▸ **DIRECTIONS FOR THIS TASK**: Of the entries below, return exactly those lines that fall between the one containing "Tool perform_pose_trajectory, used" and the one containing "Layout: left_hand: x", the two end lines included.

▸ **DATA FOR PROCESSING**:
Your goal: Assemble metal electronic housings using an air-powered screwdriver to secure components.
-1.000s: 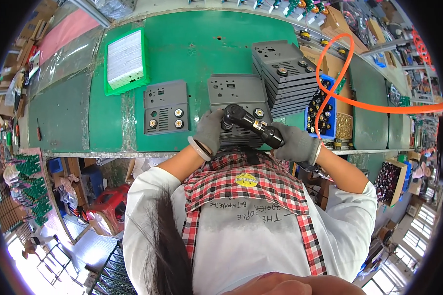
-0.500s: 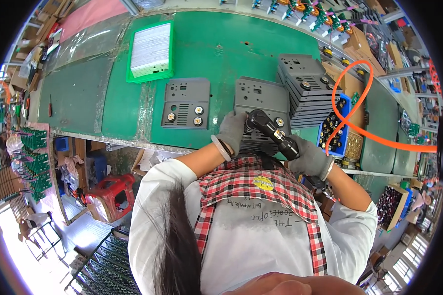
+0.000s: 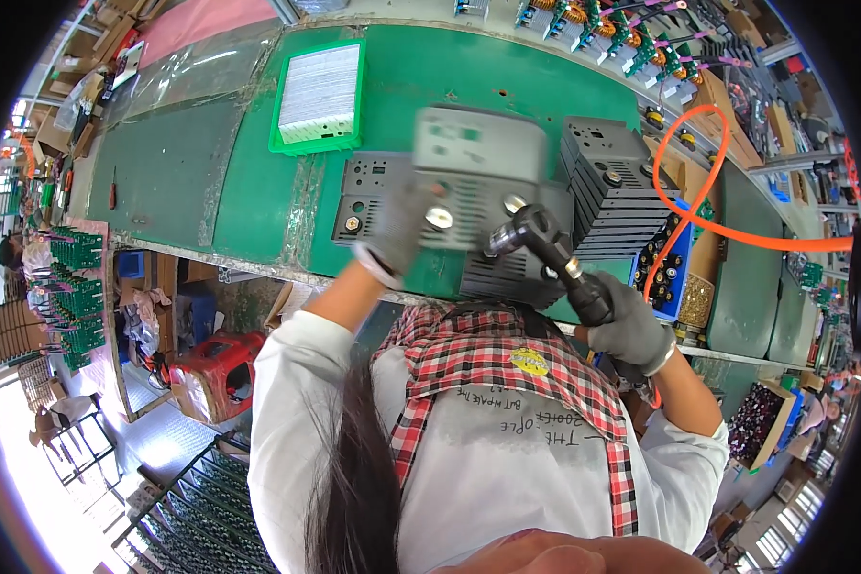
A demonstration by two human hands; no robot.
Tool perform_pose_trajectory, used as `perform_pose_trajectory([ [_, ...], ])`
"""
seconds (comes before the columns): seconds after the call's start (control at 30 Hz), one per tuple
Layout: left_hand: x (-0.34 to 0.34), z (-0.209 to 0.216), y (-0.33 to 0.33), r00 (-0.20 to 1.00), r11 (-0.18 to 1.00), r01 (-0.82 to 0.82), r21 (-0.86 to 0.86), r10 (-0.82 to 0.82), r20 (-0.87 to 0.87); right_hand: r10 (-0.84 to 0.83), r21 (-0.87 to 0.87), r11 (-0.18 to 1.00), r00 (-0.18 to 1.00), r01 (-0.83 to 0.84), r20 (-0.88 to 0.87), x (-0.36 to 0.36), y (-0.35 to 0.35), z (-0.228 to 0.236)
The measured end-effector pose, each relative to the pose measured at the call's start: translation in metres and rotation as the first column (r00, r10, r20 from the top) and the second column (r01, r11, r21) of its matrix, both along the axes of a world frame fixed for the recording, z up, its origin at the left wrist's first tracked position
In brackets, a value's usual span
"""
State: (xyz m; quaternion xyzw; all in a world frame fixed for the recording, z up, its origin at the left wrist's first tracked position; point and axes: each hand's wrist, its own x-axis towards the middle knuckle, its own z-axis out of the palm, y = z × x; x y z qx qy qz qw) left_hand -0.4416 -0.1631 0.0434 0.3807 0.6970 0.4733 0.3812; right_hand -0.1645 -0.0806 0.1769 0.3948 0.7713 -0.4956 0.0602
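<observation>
My left hand (image 3: 400, 230), in a grey glove, is closed on the left edge of a grey metal panel (image 3: 483, 158) with slots and round brass-and-white fittings. The panel is raised and blurred by motion. In my gloved right hand (image 3: 631, 325) is a black angle-head power wrench (image 3: 550, 249), its head just right of the raised panel; I cannot tell whether they touch. Below the wrench lies a stack of similar panels (image 3: 512, 279). Another panel with fittings (image 3: 364, 177) rests on the bench, partly hidden behind my left hand.
A taller stack of grey panels (image 3: 603, 206) stands at the right. Beside it are a blue bin (image 3: 680, 287) of black fittings and small brass-coloured parts (image 3: 695, 301). An orange hose (image 3: 765, 243) loops overhead at right. A green tray (image 3: 276, 143) holds white sheets (image 3: 320, 91).
My left hand has moved left and lifted the top panel off the near stack. The wrench has shifted right and slightly down, away from the panel's left fitting.
</observation>
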Motion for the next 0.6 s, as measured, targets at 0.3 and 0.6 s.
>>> perform_pose_trajectory([
  [0.3,-0.123,-0.08,-0.061,0.976,0.892,-0.212,-0.399,0.213,-0.043,-0.231,-0.023,0.973,0.973,0.231,0.004,0.039,0.007,-0.037],
  [0.6,-0.12,-0.094,-0.053,0.746,0.811,-0.215,-0.544,-0.223,-0.627,-0.23,0.036,0.973,0.968,0.228,0.096,0.045,0.006,-0.038],
])
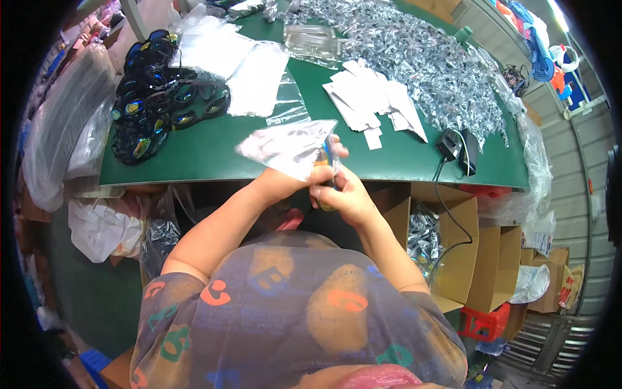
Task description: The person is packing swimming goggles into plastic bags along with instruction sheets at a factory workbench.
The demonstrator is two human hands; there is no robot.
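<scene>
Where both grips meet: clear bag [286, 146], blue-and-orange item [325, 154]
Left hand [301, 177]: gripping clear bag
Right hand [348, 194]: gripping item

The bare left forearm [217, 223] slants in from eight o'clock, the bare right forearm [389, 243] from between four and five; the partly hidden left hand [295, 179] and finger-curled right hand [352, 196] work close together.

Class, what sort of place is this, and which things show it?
Probably a packing workshop: the green table bears piled dark eyewear and a heap of small clear packets, with open cardboard boxes near it.
</scene>
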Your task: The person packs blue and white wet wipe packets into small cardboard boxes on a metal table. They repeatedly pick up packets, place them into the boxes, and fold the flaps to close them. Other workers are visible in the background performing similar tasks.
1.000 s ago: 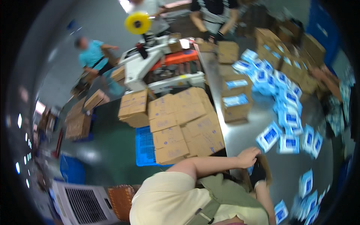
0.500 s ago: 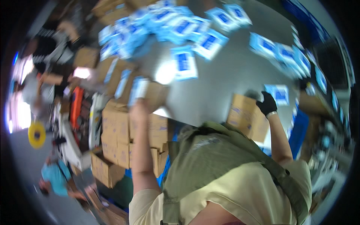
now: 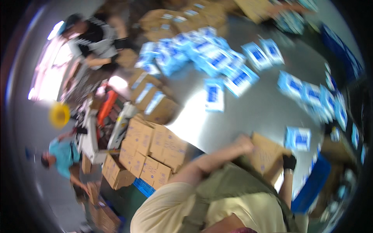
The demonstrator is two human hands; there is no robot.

▸ **YOUR SOLUTION**:
Tool perform_pose_trajectory, used as `perform_pose_trajectory([ [_, ...], ])`
"""
seconds (comes before the columns): seconds after the call's start (control at 30 Hz), one per tuple
Layout: left_hand: x (-0.34 to 0.34), z (-0.209 to 0.216), y (-0.33 to 0.33), r00 (-0.20 to 1.00), r11 (-0.18 to 1.00), r01 (-0.82 to 0.82), r21 (-0.86 to 0.86), r10 (-0.82 to 0.82), r20 (-0.87 to 0.87); right_hand: r10 (-0.84 to 0.83), r21 (-0.87 to 0.87), r11 (-0.18 to 1.00), r00 (-0.18 to 1.00), r01 (-0.83 to 0.84), r20 (-0.88 to 0.87), x (-0.36 to 0.36), y (-0.35 to 0.35), z (-0.228 to 0.236)

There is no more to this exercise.